Assignment:
Restate word for word the material below, starting at the line that contains "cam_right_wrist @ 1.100" and stopping after the last line; skip pictures.

------------

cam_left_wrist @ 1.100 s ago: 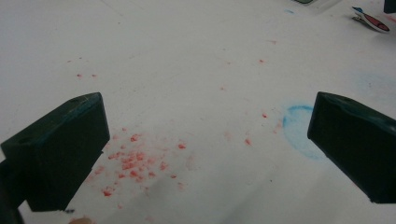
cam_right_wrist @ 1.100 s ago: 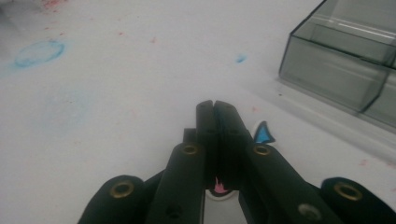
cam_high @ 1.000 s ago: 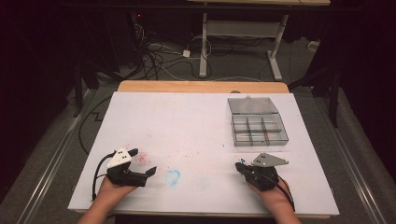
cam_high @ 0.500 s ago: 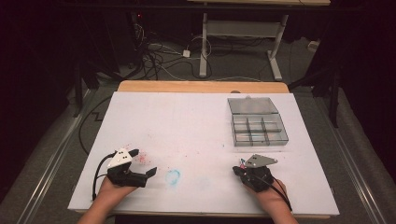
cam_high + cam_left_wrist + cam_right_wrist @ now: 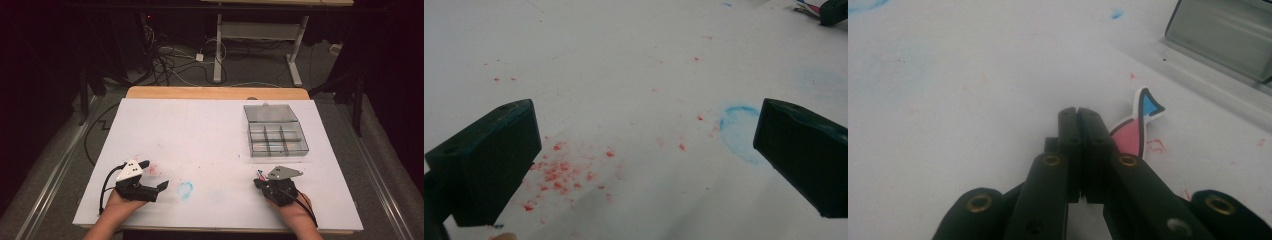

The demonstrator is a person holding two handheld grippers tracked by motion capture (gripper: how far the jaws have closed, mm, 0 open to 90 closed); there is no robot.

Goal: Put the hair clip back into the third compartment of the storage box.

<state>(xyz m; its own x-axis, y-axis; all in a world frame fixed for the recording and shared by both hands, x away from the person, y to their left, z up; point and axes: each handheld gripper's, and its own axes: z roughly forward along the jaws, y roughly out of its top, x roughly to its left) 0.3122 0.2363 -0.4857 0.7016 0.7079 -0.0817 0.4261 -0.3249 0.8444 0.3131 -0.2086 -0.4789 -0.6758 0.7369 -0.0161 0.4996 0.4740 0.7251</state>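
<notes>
1. Right gripper (image 5: 261, 181) rests low on the white table (image 5: 210, 130), jaws clenched flat together with nothing between them.
2. Just beside its jaws, touching their right flank in the right gripper view, lies a small flat fish-shaped piece (image 5: 1134, 128), pink with a blue tail; it is not gripped. Judged: the tip is lined up to nudge or pick it.
3. Ahead of that gripper, near, stands a clear compartment box (image 5: 276, 135), lid open, likely the destination.
4. Left gripper (image 5: 152, 176) sits released, jaws wide over red crumbs (image 5: 555, 172) and a blue ring stain (image 5: 738, 132), holding nothing, seemingly idle.
</notes>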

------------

Result:
cam_right_wrist @ 1.100 s ago: 
cam_high @ 1.000 s ago: 
cam_high @ 0.500 s ago: 
cam_high + cam_left_wrist + cam_right_wrist @ now: 

The demonstrator is a person holding two handheld grippers tracked by motion capture (gripper: how far the jaws have closed, mm, 0 open to 90 closed); there is no robot.

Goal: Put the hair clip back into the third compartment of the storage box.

<state>(xyz m; its own x-axis, y-axis; all in a world frame fixed for the recording and shared by both hands, x away from the person, y to their left, z up; point and axes: each handheld gripper's, and its own axes: z roughly forward along the jaws, y roughly out of its top, x roughly to its left) 0.3122 0.2363 -0.4857 0.7016 0.7079 -0.0817 0.4261 -0.3249 0.8444 0.3131 -0.2086 -0.4789 -0.6758 0.7369 -0.0161 0.4996 0.4740 0.7251</state>
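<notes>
1. Right gripper (image 5: 261, 181) rests low on the white table (image 5: 210, 130), jaws clenched flat together with nothing between them.
2. Just beside its jaws, touching their right flank in the right gripper view, lies a small flat fish-shaped piece (image 5: 1134, 128), pink with a blue tail; it is not gripped. Judged: the tip is lined up to nudge or pick it.
3. Ahead of that gripper, near, stands a clear compartment box (image 5: 276, 135), lid open, likely the destination.
4. Left gripper (image 5: 152, 176) sits released, jaws wide over red crumbs (image 5: 555, 172) and a blue ring stain (image 5: 738, 132), holding nothing, seemingly idle.
</notes>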

Nothing else belongs to the answer.